Egyptian jokes and humor provide a short-cut to insights about Egyptian society and politics--or an end-run around the society's various repressions. Middle East Issues contributor Catherine Manfre, a writer and editor based in Cairo, runs down the state of everyday stand-up in Cairo.
Mubarak in Hell
President Hosni Mubarak of Egypt dies and goes to hell and is greeted by the devil. The devil says to him, “Since you were a leader of a country for many years, I’ll allow you to choose which room you’re tortured in for the rest of eternity.”
Mubarak walks down a corridor with doors on either side, opens the first door and inquires what type of torture he would endure. The man at the door says, “You’re tortured for eight hours with burning flames, eight hours of hot oil and eight hours in boiling water.”
Thinking he should try his luck elsewhere, Mubarak opens each door on the corridor and finds similar replies.
He comes to the final door. The man says he will endure twelve hours of torture on a terrible looking machine, followed by another twelve hours in a burning tub of oil. Mubarak tells him that sounds terrible, and he thinks he’ll just stick with the first door he opened.
The man leans in and whispers, “No sir, this is the Egyptian room, the supplies of oil are never delivered on time and our torture machines never work.”
Humor’s Way Out of Egypt’s Hells
While political expression is largely prohibited, inflation is on the rise, and little chance for social mobility, creating and telling jokes about conditions in Egypt is one way many people cope with the realities of life. It’s not exactly making lemonade from lemons, but at the very least it dulls the bitterness.

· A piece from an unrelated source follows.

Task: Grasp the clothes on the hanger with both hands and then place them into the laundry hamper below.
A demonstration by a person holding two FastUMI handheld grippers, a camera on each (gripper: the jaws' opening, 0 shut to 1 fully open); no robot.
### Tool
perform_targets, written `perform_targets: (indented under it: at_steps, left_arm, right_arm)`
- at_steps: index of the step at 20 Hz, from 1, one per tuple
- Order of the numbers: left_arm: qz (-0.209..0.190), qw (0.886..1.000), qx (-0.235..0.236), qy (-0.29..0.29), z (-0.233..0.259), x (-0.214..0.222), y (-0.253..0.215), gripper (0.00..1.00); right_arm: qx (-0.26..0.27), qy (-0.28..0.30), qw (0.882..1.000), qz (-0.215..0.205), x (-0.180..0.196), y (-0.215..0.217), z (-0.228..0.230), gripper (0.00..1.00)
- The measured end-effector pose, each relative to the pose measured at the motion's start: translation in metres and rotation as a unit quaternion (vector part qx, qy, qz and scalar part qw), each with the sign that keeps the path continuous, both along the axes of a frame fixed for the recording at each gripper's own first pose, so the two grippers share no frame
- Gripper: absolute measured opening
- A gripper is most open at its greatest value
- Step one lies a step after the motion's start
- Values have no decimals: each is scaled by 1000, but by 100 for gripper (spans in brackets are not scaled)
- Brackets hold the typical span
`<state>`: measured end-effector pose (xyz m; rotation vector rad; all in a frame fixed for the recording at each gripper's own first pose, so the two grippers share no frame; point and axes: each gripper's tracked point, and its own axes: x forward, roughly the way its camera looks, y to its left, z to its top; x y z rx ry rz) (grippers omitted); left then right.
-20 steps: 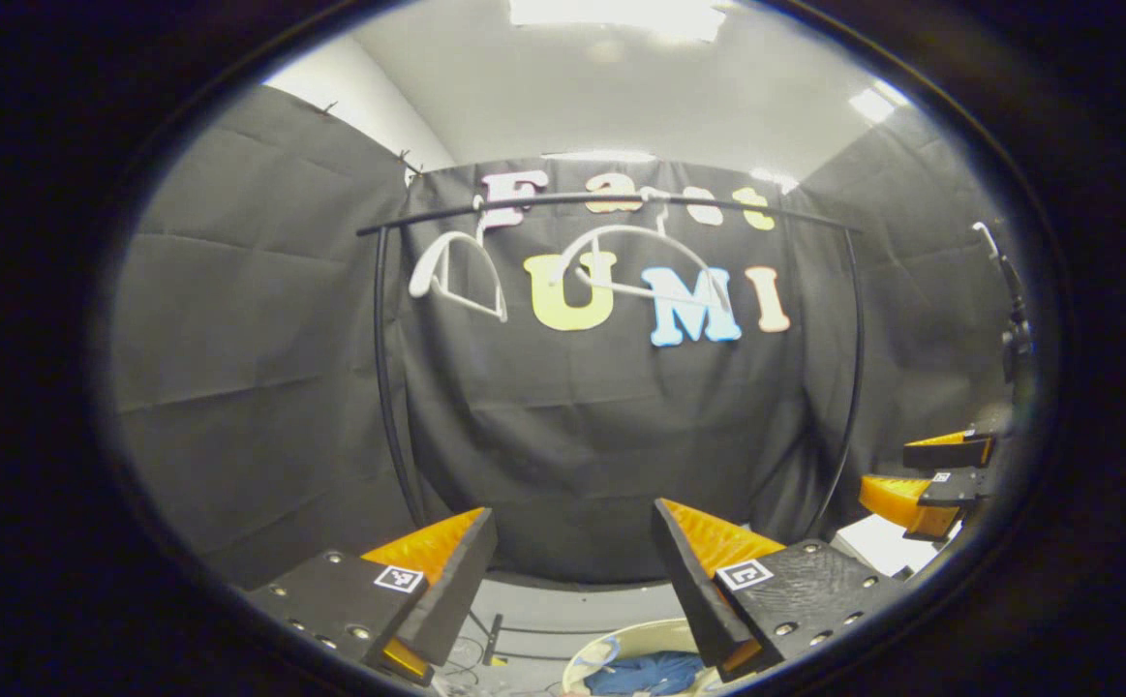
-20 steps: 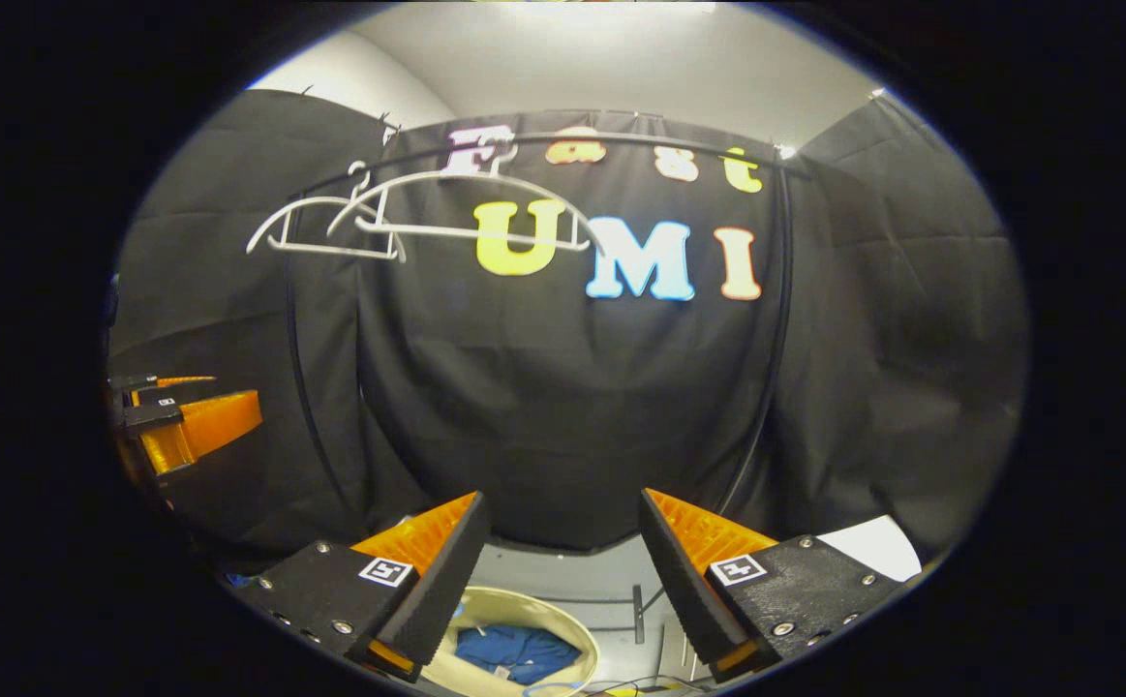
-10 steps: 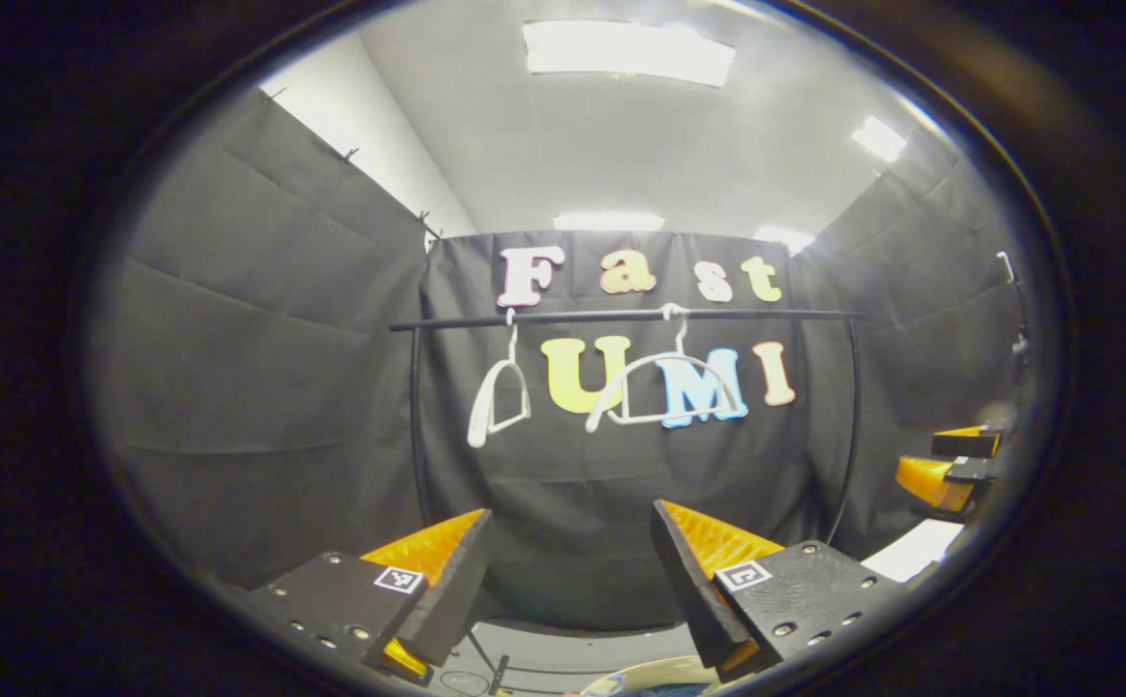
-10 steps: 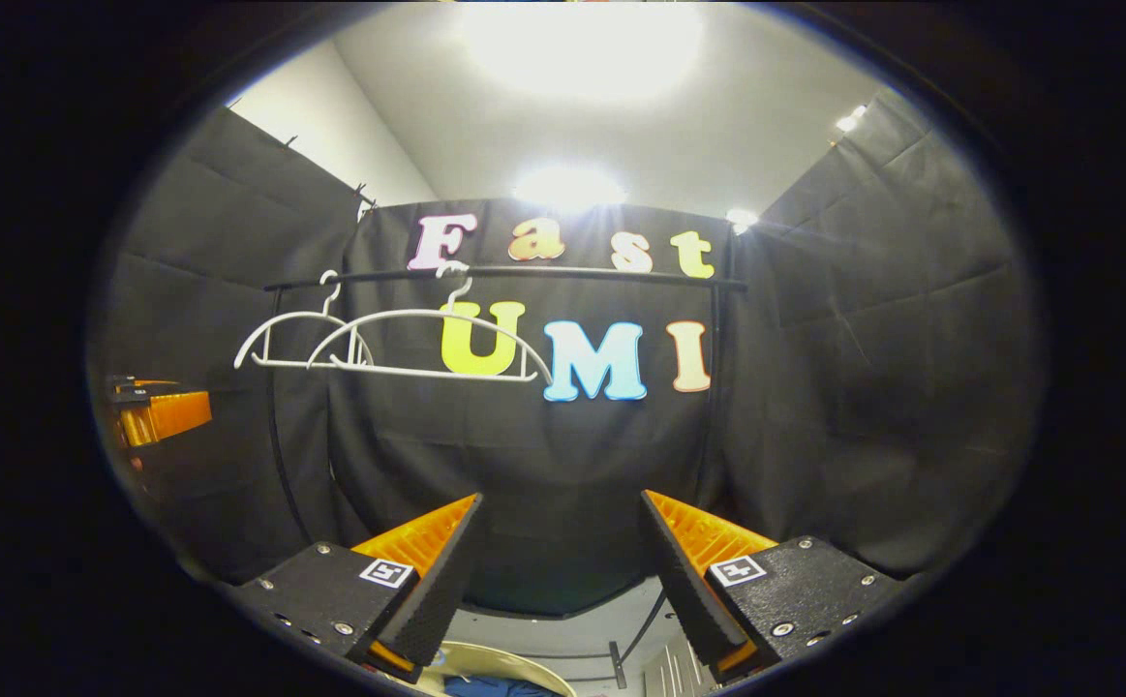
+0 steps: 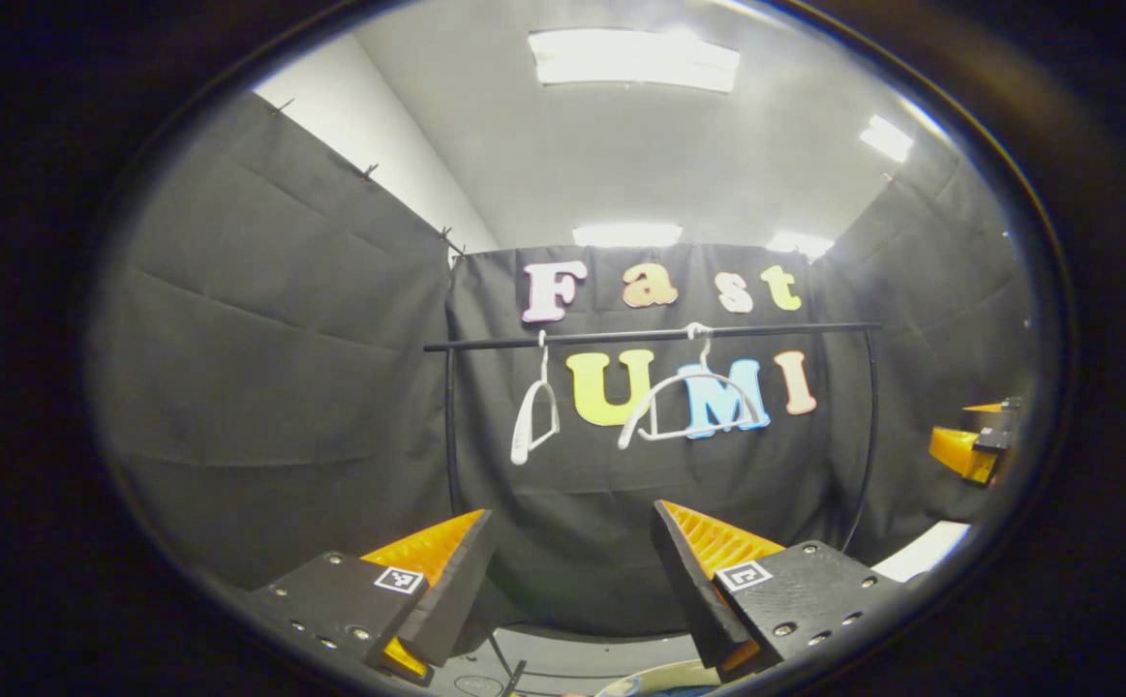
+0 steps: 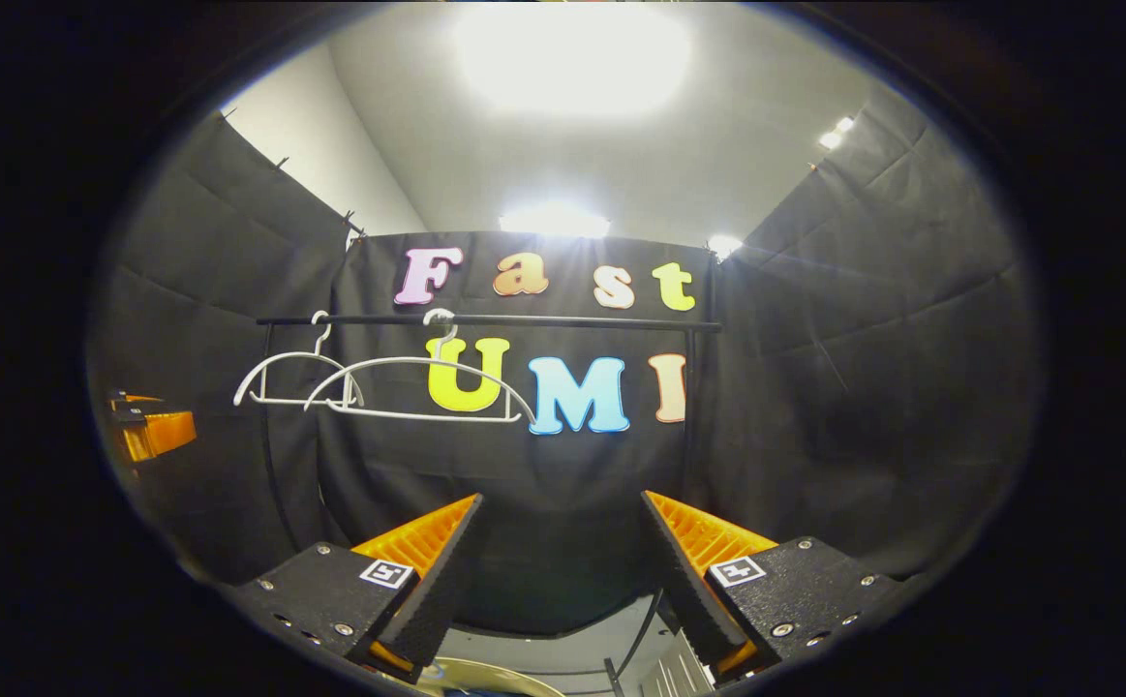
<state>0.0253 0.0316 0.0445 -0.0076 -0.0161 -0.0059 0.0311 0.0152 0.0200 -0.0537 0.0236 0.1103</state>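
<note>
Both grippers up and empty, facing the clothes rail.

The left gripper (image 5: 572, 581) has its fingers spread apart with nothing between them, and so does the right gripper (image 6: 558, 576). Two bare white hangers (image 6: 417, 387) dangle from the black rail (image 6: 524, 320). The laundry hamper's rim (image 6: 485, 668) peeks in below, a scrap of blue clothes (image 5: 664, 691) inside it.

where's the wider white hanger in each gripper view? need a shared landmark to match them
Left gripper view: the wider hanger hangs right of centre, on the black rail, to the right of the narrow-looking hanger.
Right gripper view: it hangs left of centre, overlapping the second hanger.
Shared landmark: the black rail.
</note>
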Motion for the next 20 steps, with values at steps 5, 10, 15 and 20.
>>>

Many Egyptian jokes poke fun at political and economic conditions that most feel they can do little to change. Will poking fun at themselves and their country make things better? Probably not, but if you feel like you’re powerless to change your life, laughing can be a welcome relief.
Egypt’s Version of Florida Elections
Egypt is a democracy in the same sense that Earth was created in a week: it says so on paper, but the reality is very different. The Arab Republic of Egypt has had three presidents in its half-century modern history: Gamal Abdel Nasser, Anwar Sadat, and Hosni Mubarak. Mubarak has been in power since Sadat’s assassination in 1981, and while it seems that most don’t agree with him and think he does little for his country, he always seems to get a large percentage of the vote.
Egyptian President Hosni Mubarak is meeting with President Vladimir Putin of Russia. Putin asks Mubarak, “How do you always win with 99% of the vote? I wish I won with that type of percentage.” Mubarak responds, “Next time you have an election, let me know and I’ll send my people to help you out.”
The Russian election is coming up, and Mubarak sends some advisors to Russia to help Putin in his election. The results come out: 99% Mubarak.
The Inevitable Mother-In-Law
Perhaps resigning oneself to existing conditions is not optimal, but poking fun at life is reflective of a culture of not taking life too seriously. In a place where family is central to most people’s social sphere, and job opportunities are abundant only for the few and the privileged, people’s boundaries do not extend too far from home…and neither do their jokes, some of which adapt familiar, universal themes to Egypt.
A man is talking to his friend and asks him how he is doing. His friend says he’s very happy today. When the man asks him why, his friend says, “My mother-in-law died last night.”
Lost in Translation
Much of the Egyptian population is centered in Cairo and the Mediterranean city of Alexandria, with Cairo’s population exploding in recent years to around 22 million people; Egypt’ population is around 70-80 million. The dichotomy between city and country is vast, with little infrastructure or development for the local population extending outside of these two cities.
Those living in Upper or southern Egypt are referred to as Sayyidi by those in Lower Egypt. There are a multitude of jokes that reflect the stereotypes about this group of people. Many jokes focus on their more tribal village way of life and lack of education.
Humor is an enormous part of Egyptian culture and is probably lost to many visiting the country since even Egyptians fluent in English sometimes refuse to translate jokes because so much of the humor is rooted in the language.
There is probably a sociological analysis of a society’s ability to be self-reflective and use the outcome to produce humor. I’m not sure what that analysis is, so I’ll just sit back, listen, and laugh.